This time, I slept the whole way back. Simon and I went to the Seoul area where I had been staying with Dee. The three of us went out for some grilled pork and beer. Yummy yummy, we grabbed my bags, said goodbye and thanks to Dee and headed down to Suwon. At this point, I was beginning to think I over packed, to which Simon concurred. I crashed with him on his floor that night, woke up and headed to Youngtong (my area of Suwon), went to my school, met the staff and the principal and saw my new desk. Afterward, the whole faculty (never really thought I'd be apart of that group) went out for a giant lunch of beef Galbi (galbi is where you grill it yourself on the table...funnest meal ever), the beef is is quite pricey so I haven't had it yet, but man, it was so good.

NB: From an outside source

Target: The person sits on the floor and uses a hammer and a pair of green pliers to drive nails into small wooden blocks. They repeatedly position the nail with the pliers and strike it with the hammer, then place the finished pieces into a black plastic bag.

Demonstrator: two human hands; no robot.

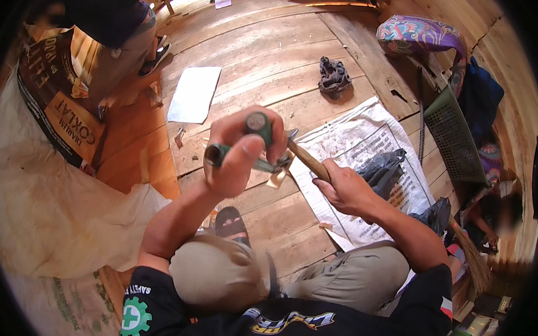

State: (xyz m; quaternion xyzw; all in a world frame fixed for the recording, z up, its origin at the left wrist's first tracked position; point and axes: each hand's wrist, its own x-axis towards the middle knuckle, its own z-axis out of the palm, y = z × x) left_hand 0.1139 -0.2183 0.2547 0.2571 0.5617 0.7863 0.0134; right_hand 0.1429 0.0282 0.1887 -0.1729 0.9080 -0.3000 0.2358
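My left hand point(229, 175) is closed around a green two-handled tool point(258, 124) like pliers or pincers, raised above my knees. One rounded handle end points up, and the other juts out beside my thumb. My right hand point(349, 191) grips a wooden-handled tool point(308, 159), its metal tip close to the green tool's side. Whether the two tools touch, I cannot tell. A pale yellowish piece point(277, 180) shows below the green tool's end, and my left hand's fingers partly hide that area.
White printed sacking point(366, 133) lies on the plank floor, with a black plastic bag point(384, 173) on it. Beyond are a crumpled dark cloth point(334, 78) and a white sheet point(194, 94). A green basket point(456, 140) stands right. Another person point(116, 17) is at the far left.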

I keep eating these delicious meals and am fearful to eat something similar anywhere else for fear of disappointment. The meat kept coming and kept coming, then the soup, and all of the delicious side dishes that accompany every meal. Tons of fun...
After that, my teaching assistant informed me that my apartment was ready and I could move in. Yay!!! Finally, no more floors, no more love motels, no more bathhouses...my very own bed with a pillow, comfortable sheets, how could I handle this...am I ready for a bed? It's been so long, maybe I'll still sleep on the floor...haha - So we went to check it out. It's quaint, rather small. I've definitely seen bigger dorm rooms, but it's my new home and will be for quite some time. So like any good person I smiled and said thanks for the help.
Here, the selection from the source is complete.